┌─ Data records

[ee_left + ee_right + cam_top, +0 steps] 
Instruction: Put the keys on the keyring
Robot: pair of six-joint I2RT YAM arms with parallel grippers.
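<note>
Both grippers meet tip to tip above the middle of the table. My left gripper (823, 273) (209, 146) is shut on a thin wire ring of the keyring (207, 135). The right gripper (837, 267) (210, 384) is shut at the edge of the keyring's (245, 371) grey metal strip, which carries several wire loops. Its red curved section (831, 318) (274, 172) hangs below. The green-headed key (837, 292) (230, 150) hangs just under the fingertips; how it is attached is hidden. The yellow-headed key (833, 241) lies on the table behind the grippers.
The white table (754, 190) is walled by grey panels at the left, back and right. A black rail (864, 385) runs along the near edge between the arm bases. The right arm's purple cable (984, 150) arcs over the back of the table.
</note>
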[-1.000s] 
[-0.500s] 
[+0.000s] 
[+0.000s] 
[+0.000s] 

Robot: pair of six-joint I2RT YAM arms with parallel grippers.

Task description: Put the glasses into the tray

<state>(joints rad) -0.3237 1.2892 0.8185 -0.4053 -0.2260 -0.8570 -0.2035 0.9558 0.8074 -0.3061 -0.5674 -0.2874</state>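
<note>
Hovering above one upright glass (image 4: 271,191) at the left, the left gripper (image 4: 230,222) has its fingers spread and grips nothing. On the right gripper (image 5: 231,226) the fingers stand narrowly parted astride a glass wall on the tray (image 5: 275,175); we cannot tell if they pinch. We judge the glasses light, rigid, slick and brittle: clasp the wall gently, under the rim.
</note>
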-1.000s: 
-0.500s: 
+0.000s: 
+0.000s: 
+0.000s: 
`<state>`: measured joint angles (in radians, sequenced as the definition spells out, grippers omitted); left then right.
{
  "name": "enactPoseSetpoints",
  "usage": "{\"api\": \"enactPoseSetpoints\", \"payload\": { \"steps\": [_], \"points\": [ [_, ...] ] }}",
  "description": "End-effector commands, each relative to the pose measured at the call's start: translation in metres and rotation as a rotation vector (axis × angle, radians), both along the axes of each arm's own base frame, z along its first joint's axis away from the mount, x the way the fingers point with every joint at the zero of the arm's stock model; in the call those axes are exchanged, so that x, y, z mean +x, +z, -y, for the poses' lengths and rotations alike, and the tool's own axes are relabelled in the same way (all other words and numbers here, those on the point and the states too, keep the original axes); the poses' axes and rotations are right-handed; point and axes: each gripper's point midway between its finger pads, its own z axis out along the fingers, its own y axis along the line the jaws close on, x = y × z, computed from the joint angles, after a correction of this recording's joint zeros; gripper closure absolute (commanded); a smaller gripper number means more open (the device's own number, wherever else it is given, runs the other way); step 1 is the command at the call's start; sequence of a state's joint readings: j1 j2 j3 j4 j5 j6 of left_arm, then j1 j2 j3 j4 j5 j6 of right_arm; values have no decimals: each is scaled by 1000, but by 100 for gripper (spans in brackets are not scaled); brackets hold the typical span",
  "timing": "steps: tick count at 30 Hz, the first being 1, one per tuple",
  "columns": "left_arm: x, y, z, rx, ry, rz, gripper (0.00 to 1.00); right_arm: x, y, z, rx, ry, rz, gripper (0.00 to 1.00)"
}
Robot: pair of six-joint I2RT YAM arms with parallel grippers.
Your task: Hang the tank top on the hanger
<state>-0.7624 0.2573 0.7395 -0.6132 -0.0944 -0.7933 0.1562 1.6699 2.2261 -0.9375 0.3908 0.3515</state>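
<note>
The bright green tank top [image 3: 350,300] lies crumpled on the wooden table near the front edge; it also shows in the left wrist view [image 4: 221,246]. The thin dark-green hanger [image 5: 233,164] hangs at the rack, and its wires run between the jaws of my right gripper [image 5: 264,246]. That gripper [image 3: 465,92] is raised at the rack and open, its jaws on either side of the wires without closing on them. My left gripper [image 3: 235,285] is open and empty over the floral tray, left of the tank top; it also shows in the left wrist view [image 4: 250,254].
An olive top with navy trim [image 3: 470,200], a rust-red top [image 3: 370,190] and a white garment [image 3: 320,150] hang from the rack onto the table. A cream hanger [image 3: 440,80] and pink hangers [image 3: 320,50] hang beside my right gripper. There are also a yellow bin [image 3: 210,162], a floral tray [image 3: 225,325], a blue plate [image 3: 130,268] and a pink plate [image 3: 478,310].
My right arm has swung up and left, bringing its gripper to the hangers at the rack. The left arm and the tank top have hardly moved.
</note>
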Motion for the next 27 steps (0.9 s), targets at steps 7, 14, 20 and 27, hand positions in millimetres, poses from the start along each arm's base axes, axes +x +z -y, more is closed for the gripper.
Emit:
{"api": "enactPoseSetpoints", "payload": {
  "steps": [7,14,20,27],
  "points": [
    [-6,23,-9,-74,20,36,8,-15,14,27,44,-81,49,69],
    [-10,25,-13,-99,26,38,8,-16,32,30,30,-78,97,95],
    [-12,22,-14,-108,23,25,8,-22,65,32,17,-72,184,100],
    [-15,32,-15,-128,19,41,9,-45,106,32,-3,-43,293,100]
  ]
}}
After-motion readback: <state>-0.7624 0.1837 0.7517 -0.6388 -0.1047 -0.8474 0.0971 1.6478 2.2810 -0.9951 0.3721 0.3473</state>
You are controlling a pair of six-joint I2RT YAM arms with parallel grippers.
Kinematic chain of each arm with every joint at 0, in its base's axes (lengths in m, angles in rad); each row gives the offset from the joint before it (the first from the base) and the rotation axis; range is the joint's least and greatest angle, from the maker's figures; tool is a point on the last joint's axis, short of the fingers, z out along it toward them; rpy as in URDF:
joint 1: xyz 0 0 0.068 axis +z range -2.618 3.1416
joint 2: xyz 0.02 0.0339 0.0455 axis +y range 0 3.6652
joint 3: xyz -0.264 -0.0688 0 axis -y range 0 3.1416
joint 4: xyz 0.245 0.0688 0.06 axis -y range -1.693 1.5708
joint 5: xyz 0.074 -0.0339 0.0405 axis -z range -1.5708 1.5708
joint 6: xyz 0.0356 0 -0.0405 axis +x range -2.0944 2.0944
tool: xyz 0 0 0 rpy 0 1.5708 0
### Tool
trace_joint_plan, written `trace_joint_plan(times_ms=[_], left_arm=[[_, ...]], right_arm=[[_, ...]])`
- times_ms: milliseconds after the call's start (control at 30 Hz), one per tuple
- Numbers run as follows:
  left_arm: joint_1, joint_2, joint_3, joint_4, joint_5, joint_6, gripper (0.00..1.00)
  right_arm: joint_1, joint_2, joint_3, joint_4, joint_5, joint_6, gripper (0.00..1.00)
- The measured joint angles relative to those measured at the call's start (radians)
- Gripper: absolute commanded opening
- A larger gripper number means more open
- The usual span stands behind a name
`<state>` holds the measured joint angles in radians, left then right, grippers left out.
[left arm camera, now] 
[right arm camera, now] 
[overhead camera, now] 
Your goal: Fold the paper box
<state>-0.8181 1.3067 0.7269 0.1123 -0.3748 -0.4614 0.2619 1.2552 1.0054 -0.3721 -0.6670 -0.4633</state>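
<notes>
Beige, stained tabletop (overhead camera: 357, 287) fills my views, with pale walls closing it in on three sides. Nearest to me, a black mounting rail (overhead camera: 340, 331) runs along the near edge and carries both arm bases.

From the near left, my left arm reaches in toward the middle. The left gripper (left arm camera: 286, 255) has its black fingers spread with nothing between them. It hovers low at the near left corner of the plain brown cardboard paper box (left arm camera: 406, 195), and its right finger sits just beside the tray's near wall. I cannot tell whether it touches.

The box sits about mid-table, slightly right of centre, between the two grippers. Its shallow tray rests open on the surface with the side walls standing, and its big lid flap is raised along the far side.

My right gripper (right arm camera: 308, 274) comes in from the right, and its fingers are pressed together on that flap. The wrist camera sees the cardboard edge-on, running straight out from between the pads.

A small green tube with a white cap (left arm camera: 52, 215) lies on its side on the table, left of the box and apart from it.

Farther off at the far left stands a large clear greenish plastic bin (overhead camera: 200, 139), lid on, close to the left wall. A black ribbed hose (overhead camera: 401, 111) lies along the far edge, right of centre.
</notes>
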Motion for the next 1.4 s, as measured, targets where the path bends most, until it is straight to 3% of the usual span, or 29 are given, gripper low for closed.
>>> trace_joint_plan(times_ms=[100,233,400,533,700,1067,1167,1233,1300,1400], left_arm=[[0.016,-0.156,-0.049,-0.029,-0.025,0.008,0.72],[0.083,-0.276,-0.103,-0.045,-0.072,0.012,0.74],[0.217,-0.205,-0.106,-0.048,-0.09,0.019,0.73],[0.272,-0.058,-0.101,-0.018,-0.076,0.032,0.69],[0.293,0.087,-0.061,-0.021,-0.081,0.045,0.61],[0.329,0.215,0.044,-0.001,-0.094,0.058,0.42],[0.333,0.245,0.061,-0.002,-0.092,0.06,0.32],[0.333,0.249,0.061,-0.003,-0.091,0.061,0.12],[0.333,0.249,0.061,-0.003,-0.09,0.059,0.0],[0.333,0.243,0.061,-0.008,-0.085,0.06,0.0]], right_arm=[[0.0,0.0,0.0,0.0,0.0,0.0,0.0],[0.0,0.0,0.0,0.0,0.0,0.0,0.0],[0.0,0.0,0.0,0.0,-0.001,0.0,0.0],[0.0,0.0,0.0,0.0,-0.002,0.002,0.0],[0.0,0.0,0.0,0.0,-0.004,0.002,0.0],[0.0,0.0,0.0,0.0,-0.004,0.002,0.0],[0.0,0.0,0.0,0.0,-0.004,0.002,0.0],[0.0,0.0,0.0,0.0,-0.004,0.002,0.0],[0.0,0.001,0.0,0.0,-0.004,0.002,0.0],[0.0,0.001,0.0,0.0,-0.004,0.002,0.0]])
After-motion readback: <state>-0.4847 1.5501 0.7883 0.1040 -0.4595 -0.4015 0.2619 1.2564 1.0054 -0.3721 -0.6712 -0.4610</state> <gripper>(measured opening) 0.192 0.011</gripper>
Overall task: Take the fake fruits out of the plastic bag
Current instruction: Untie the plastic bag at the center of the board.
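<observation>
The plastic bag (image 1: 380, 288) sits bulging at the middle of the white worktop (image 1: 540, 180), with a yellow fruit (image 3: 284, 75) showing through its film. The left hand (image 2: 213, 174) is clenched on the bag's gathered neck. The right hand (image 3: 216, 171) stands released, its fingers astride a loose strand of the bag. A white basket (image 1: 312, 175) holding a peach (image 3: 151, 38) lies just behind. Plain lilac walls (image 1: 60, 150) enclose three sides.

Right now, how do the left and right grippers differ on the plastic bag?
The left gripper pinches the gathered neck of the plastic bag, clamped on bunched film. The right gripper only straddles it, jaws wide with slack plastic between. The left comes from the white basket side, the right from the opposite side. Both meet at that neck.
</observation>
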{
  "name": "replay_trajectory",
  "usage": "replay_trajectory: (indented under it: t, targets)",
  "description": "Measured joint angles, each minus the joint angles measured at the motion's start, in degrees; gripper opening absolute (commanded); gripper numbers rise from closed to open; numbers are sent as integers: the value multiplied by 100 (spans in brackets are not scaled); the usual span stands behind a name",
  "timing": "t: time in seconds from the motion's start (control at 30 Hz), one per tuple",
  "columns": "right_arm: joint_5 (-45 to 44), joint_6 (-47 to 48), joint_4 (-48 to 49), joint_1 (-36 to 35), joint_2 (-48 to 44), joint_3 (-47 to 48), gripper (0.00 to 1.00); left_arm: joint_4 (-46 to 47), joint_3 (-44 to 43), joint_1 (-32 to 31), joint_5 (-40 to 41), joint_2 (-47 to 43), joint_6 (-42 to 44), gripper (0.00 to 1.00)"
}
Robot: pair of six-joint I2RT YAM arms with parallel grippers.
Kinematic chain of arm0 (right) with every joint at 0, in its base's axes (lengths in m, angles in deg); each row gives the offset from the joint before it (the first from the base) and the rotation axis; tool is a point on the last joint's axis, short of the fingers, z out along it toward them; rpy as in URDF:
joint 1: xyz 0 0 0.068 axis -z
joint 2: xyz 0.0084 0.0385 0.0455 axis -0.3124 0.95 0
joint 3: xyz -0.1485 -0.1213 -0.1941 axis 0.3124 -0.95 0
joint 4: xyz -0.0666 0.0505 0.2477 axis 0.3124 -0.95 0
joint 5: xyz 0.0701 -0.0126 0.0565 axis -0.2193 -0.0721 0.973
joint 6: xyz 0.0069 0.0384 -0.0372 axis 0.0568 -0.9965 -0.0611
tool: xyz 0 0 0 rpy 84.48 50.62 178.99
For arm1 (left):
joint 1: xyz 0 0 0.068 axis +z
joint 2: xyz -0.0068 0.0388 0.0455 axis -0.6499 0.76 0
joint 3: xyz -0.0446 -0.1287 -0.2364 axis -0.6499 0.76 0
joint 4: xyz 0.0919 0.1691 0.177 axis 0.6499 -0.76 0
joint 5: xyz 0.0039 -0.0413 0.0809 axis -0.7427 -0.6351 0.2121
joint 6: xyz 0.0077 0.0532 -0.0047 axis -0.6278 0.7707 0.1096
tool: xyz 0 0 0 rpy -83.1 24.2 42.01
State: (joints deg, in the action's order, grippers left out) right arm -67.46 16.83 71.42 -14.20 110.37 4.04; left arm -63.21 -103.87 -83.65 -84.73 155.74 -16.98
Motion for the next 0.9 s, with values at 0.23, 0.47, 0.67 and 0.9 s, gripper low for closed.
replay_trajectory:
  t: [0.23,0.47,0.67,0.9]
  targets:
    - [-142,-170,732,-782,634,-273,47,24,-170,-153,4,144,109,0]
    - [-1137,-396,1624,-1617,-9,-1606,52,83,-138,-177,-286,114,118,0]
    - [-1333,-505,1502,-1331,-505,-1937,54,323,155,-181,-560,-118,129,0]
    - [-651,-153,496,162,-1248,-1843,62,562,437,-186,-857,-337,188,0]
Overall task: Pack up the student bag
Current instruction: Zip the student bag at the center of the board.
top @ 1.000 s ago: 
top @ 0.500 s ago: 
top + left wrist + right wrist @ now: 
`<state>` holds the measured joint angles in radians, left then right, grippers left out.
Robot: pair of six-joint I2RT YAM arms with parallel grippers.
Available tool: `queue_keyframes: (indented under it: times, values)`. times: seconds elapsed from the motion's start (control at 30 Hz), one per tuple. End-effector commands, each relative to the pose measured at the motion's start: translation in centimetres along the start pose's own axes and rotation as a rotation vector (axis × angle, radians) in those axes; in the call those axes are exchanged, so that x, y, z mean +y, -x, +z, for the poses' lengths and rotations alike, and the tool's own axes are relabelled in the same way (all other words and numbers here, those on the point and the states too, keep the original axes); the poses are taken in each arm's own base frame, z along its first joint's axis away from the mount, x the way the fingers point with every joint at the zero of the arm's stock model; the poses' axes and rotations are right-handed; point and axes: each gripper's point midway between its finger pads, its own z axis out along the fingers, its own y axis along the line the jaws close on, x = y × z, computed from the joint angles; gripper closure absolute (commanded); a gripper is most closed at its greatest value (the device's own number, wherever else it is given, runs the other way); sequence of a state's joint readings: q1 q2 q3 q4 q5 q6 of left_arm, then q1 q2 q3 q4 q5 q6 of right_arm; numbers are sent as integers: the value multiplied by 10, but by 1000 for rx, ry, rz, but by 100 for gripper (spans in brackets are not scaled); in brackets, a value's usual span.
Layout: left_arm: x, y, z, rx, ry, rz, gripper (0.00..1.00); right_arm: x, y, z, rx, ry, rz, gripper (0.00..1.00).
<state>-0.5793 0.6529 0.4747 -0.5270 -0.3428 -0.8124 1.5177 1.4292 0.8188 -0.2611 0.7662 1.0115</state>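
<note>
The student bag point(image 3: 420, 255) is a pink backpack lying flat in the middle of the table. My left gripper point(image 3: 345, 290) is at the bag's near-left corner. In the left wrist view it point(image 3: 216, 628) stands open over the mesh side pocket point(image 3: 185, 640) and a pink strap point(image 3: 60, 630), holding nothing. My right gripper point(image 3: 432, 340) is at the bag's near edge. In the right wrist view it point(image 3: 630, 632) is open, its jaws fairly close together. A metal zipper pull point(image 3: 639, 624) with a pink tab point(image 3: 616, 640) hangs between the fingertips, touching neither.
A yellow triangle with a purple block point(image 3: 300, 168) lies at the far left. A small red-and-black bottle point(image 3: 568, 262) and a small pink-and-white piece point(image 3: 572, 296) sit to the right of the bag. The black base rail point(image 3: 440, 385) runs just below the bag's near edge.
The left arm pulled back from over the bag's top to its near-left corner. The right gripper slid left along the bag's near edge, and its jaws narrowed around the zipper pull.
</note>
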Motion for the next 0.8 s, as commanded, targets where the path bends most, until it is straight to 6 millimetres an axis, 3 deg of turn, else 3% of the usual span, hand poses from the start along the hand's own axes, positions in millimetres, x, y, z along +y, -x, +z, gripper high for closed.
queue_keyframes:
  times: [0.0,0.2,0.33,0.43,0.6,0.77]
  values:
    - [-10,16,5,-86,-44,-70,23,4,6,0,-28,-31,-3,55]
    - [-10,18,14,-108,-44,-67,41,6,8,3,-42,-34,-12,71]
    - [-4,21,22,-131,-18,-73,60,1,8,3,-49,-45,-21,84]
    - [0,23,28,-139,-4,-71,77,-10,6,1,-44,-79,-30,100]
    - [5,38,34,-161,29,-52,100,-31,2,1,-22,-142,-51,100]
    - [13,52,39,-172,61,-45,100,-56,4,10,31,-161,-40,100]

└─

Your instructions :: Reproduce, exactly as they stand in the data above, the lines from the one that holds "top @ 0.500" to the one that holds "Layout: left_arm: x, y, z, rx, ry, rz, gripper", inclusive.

Problem solution ::
top @ 0.500 s ago: 
top + left wrist + right wrist @ now: 
`<state>` holds the measured joint angles in radians, left then right, grippers left out.
Robot: pair of six-joint I2RT YAM arms with parallel grippers.
Available tool: `queue_keyframes: (indented under it: times, values)`. times: seconds elapsed from the motion's start (control at 30 Hz), one per tuple. End-effector commands, each relative to the pose measured at the motion's start: translation in centimetres along the start pose's own axes and rotation as a rotation vector (axis × angle, radians) in those axes; in the call those axes are exchanged, so that x, y, z mean +y, -x, +z, for the poses' lengths and rotations alike, and the tool's own axes are relabelled in the same way (all other words and numbers here, those on the point and the states too, keep the original axes); the poses are taken in each arm's own base frame, z along its first joint's axis away from the mount, x the way the fingers point with every joint at the zero of the arm's stock model; the poses' axes and rotations are right-handed; point and axes: each gripper's point midway between its finger pads, its own z axis out along the fingers, its own y axis along the line the jaws close on, x = y × z, computed from the joint angles; gripper closure absolute (commanded); a gripper is most closed at its greatest value (the device's own number, wherever else it is given, runs the other way); sequence of a state's joint readings: q1 q2 q3 q4 q5 q6 of left_arm, then q1 q2 q3 q4 q5 q6 of right_arm; numbers are sent as integers: the value multiplied by 10, but by 1000 for rx, ry, rz, but by 100 for gripper (spans in brackets are not scaled); in brackets, a value's usual span.
Layout: left_arm: x, y, z, rx, ry, rz, gripper (0.00..1.00); right_arm: x, y, z, rx, ry, rz, gripper (0.00..1.00).

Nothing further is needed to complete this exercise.